Emirates gibi, premium hizmeti ve uluslararası bir merkez olarak Dubai Havalimanı ile tanınan küresel bir marka, böyle bir olayın imajını ve itibarını etkilemesini kesinlikle istemez. Son mali rakamlar, havayolunun oldukça iyi durumda olduğunu gösteriyor: Mart 2025’te sona eren mali yılda, bir önceki yıla göre artışla 19,1 milyar dirhem (yaklaşık 5,2 milyar dolar) rekor kâr bildirdi. Ancak doğrulanırsa, bu olay marka-sporcu ortaklığı ortamında yönetişim, etik ve imaj kontrolü konusunda büyük sorular ortaya çıkaracak.

Güler için Emirates ile uçmayı reddetmek sadece kişisel bir ifade değil, aynı zamanda bir kamuoyu açıklamasıydı: “Ben sizin eğlencenizin nesnesi değilim.” 20 yaşında bir sporcunun bu olayda merkezi bir figür haline gelmesi, genç yeteneklerin maruz kaldığı baskı ve kırılganlığı da gösteriyor. Riskler yalnızca sahada değil, marka ortaklıklarının, sosyal etkinliklerin ve halkla ilişkilerin perde arkasında da ortaya çıkıyor.

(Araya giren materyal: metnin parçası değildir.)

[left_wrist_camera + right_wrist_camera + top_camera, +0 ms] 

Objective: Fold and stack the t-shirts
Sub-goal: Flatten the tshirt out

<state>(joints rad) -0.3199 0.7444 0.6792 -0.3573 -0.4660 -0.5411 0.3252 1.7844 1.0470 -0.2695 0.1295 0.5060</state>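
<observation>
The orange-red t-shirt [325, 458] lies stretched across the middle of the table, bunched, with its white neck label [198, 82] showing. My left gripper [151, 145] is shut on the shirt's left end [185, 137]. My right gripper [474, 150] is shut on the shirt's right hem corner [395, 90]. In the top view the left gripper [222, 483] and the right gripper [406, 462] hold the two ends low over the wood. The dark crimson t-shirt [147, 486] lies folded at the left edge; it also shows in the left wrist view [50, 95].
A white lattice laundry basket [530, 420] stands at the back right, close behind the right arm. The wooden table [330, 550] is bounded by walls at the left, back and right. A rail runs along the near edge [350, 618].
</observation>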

Çevrimiçi topluluk ve taraftarlar tarafında, birçok kişi Emirates’in resmi bir özür dilemesini, etkinlikteki personelinin eylemlerini araştırmasını ve sporcuları ticari etkinliklere katılırken korumak için önlemler almasını talep ediyor. Havayolu şirketi derhal ve şeffaf bir şekilde yanıt vermezse, markasına verilen zarar sadece hisse senetlerinin birkaç puanlık kaybından daha fazlası olabilir; güven ve uzun vadeli imaj etkilenecektir.
Elbette, bugüne kadar hiçbir bağımsız kaynak veya saygın basın kuruluşunun bu iddianın tüm ayrıntılarını doğrulamadığını belirtmek de önemlidir. Bu nedenle, haber “viral haber” olarak kalmaya devam ediyor ve daha fazla doğrulamaya ihtiyaç duyuyor. Ancak, hızla yayılması ve güçlü tepkiler, sorunun çok gerçek olduğunu gösteriyor: Genç sporcular ticaret ve marka temsili dünyasına adım attıklarında, korunma, saygı görme ve duyulma hakları göz ardı edilemez.

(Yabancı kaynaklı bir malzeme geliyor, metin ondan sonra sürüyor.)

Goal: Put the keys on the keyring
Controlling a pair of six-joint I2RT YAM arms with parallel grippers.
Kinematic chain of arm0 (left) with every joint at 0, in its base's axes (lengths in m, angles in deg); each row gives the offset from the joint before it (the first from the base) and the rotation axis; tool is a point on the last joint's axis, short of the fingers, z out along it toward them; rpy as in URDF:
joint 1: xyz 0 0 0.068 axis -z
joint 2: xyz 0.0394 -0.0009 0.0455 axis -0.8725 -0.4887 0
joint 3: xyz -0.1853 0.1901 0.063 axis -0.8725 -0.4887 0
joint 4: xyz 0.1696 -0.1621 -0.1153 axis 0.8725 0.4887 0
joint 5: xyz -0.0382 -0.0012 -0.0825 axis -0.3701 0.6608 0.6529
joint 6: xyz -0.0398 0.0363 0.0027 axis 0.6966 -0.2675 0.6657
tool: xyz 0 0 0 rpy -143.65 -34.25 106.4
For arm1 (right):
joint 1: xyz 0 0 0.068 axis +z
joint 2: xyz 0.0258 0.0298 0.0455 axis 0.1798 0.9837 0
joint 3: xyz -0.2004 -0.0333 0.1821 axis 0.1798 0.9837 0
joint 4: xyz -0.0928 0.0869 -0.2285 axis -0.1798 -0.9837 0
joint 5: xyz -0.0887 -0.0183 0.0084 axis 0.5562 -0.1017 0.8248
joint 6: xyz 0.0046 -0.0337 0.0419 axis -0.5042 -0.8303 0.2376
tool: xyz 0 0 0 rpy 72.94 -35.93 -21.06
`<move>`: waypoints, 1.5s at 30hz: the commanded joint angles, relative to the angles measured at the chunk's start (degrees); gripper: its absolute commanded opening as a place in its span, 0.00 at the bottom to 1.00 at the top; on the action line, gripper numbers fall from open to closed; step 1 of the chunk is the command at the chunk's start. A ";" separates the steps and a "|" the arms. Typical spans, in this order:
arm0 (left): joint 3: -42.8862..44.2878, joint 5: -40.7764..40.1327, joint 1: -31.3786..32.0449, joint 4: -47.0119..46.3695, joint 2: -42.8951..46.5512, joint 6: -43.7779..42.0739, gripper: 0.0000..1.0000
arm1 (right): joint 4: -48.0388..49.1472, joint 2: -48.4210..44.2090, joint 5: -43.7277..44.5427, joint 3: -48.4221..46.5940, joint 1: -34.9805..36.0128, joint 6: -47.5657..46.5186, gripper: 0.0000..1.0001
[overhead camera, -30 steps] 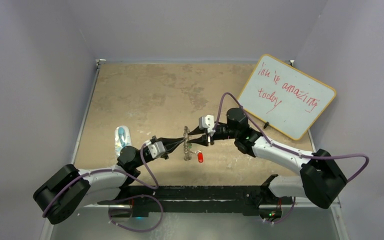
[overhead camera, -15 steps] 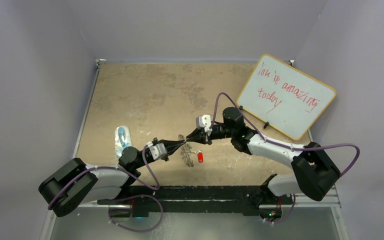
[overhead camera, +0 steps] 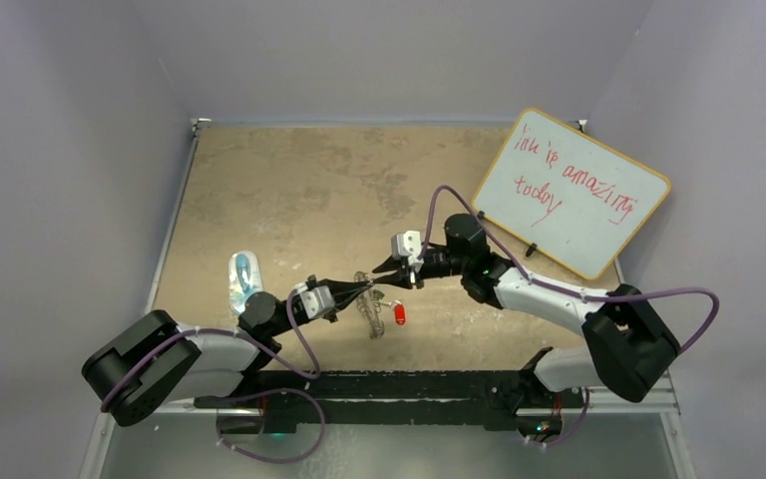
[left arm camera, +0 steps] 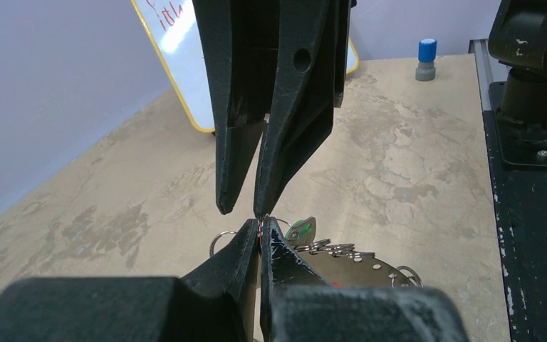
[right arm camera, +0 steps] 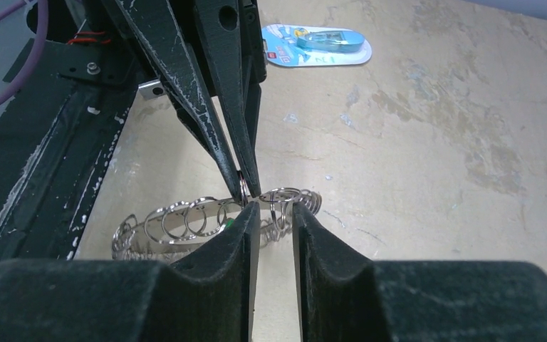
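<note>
The keyring (overhead camera: 369, 311) is a silvery band fringed with small loops, held tilted just above the table at mid-front. My left gripper (overhead camera: 363, 289) is shut on one small loop of it; in the right wrist view the keyring (right arm camera: 171, 222) trails left from that pinch. The green-headed key (left arm camera: 300, 231) sits against the ring just right of my left gripper (left arm camera: 260, 221). The red-headed key (overhead camera: 400, 315) lies by the ring's right side; whether it is attached is unclear. My right gripper (right arm camera: 275, 208) is open, tip to tip with the left, loops just beyond its fingers.
A whiteboard (overhead camera: 571, 190) with red writing leans at the back right. A clear bluish blister pack (overhead camera: 241, 277) lies at the left. A blue-capped marker (left arm camera: 426, 58) stands near the right arm's base. A black rail (overhead camera: 399, 387) runs along the near edge.
The keyring went from edge-on upright to tilted and lower. The right gripper shifted left, narrowed, then opened a little. The left gripper stayed shut and drew slightly back.
</note>
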 commanded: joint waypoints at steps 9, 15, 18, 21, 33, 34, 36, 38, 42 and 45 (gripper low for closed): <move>0.05 0.56 0.12 -5.44 -0.48 -1.25 0.00 | -5.88 -5.86 -0.84 0.07 -0.10 -4.19 0.35; 0.50 1.32 0.08 -5.79 -0.84 -1.01 0.00 | -4.11 -2.11 -2.20 -1.30 -0.10 -3.06 0.33; 0.41 1.45 0.06 -5.77 -0.67 -0.83 0.00 | -2.35 -0.13 -4.37 -1.95 -0.10 -1.92 0.27; 0.42 1.55 0.10 -5.72 -0.44 -0.72 0.00 | -1.54 0.84 -4.91 -2.29 -0.10 -1.57 0.22; 0.91 1.47 0.07 -5.01 -0.63 -1.01 0.00 | 0.17 1.65 -7.38 -3.11 -0.08 -0.24 0.22; 0.98 1.54 0.10 -4.93 -0.52 -0.90 0.00 | 0.25 1.46 -7.37 -2.98 -0.09 -0.24 0.21; 1.23 1.60 0.10 -4.45 0.04 -0.62 0.00 | 0.14 1.48 -7.44 -2.92 -0.05 -0.07 0.14; 1.62 1.89 0.06 -3.65 0.57 -0.78 0.00 | -0.49 2.32 -7.18 -3.27 -0.09 -0.24 0.00; 2.23 1.72 0.08 -2.06 1.62 -0.42 0.00 | -2.75 3.43 -5.82 -4.29 -0.04 -0.70 0.00; 3.04 0.44 0.06 0.51 2.95 0.72 0.00 | -4.57 2.77 -4.27 -4.82 -0.10 -0.52 0.00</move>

Sonuç olarak, Arda Güler-Emirates olayının gerçek “perde arkasını” öğrenmek zaman alacak olsa da, Güler’in reklam kampanyalarında “eğlence” olarak kullanılmayı kabul etmeme mesajı güçlü bir yankı uyandırıyor. Spor yıldızlarını kullanan büyük markalara bir uyarı niteliğinde: İş birliği sadece tanıtımla ilgili değil, aynı zamanda sorumlulukla da ilgilidir. Ve dikkatli bir şekilde ele alınmazsa, kötü bir an küresel bir medya krizine dönüşebilir.